The S&P has not been as weak as the Dow but it is a tight race. The S&P is sticking to the 2,175 price magnet and has solid resistance at 2,193. Support at 2,150 is now critical and a breakdown there could disrupt the entire market.


The market has not had a major decline since January. The two day dip after the Brexit vote was a headline move rather than a market correction. We are way overdue for a 3-5% decline to equalize the market pressures and allow new investors a buying opportunity. While I do not see any invent on the horizon that could cause a mini correction, it is the events you do not see that are the most dangerous. Also, the market does not need an event to cause a decline. Sometimes the various unseen factors suddenly align at the same time and a trap door opens beneath the market.

The FOMC meeting on Sept 20th could be a hurdle. If the Fed decides to hike rates regardless of the data, the market would react negatively.

The economic calendar for next week is benign with the possible exception of the Fed Beige Book on Wednesday. The earnings cycle is over but there are still a few companies reporting. Hewlett Packard on Wednesday could be important for the tech sector. Everything else is just filler.

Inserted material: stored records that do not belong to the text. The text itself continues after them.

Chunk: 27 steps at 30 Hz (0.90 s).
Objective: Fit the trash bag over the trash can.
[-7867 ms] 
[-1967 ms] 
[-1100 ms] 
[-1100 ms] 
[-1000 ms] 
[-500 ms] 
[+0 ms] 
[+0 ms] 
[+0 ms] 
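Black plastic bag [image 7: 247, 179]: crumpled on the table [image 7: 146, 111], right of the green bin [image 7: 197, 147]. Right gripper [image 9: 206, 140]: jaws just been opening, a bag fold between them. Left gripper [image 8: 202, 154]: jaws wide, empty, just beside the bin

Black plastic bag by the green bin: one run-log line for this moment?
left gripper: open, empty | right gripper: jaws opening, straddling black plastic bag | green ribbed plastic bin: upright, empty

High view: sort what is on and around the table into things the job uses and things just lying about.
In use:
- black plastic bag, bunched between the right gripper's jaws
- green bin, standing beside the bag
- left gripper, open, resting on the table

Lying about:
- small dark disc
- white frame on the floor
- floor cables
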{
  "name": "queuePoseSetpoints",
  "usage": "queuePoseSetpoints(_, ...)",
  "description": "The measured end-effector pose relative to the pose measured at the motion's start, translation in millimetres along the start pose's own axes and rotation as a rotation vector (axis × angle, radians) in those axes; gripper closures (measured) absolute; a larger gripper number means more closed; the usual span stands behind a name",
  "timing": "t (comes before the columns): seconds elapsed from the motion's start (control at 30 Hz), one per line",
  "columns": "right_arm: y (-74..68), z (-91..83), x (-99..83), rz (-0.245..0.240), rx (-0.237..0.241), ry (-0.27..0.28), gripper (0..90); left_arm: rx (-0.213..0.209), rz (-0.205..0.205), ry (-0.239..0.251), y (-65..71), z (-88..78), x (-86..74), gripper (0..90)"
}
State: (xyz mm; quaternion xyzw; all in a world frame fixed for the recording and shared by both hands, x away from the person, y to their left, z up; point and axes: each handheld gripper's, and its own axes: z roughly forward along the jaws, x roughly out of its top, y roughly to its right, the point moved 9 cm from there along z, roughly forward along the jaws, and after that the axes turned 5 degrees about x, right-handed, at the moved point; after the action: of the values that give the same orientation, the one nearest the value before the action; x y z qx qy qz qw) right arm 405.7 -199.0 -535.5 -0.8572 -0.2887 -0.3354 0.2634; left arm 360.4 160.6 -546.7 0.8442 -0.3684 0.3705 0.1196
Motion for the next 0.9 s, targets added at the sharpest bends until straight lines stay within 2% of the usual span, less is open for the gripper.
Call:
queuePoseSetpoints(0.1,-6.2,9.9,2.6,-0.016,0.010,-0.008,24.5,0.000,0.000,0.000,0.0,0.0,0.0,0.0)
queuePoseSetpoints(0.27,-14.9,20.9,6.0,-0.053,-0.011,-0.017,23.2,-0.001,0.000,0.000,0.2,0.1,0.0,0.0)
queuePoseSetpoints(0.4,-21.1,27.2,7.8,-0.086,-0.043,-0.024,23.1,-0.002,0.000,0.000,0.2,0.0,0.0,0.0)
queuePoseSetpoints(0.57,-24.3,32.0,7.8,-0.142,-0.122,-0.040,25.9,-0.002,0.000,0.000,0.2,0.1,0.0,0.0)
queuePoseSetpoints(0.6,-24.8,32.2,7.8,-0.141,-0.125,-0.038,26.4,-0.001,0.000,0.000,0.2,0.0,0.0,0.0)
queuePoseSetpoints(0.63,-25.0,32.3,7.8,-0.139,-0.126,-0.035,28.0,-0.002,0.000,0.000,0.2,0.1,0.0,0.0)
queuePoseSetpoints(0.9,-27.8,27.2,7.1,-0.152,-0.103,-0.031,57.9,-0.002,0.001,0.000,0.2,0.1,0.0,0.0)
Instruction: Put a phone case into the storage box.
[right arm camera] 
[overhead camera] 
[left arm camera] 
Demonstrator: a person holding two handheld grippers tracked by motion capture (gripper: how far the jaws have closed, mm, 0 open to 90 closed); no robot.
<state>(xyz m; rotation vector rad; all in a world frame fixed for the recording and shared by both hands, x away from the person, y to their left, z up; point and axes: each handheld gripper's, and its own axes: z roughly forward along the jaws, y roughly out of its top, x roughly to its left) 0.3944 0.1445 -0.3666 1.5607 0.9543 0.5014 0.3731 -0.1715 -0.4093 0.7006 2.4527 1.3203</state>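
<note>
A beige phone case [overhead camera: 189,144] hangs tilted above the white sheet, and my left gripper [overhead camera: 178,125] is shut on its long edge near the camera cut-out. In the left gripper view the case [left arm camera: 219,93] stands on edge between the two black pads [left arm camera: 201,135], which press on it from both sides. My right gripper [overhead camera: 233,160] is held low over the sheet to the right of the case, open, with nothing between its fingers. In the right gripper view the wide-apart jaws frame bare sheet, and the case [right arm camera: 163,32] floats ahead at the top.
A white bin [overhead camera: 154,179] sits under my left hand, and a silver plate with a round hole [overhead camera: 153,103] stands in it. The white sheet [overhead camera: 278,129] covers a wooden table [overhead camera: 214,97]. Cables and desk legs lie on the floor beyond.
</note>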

I continue to recommend keeping your stop losses tight and plan to reestablish any stopped positions on any September dip. Market lows for the last six months of the year tend to happen in Sept/Oct. I would also maintain a shopping list of stocks you would like to own on a market drop. Many investors are too concentrated on dumping positions in a sudden market decline. They should let their stop losses handle that task while they enter buy orders at bargain basement prices for new stocks they would like to own. We never know when the market will hit a sudden air pocket so it helps to have your shopping list already prepared and you should revise it at least once a week.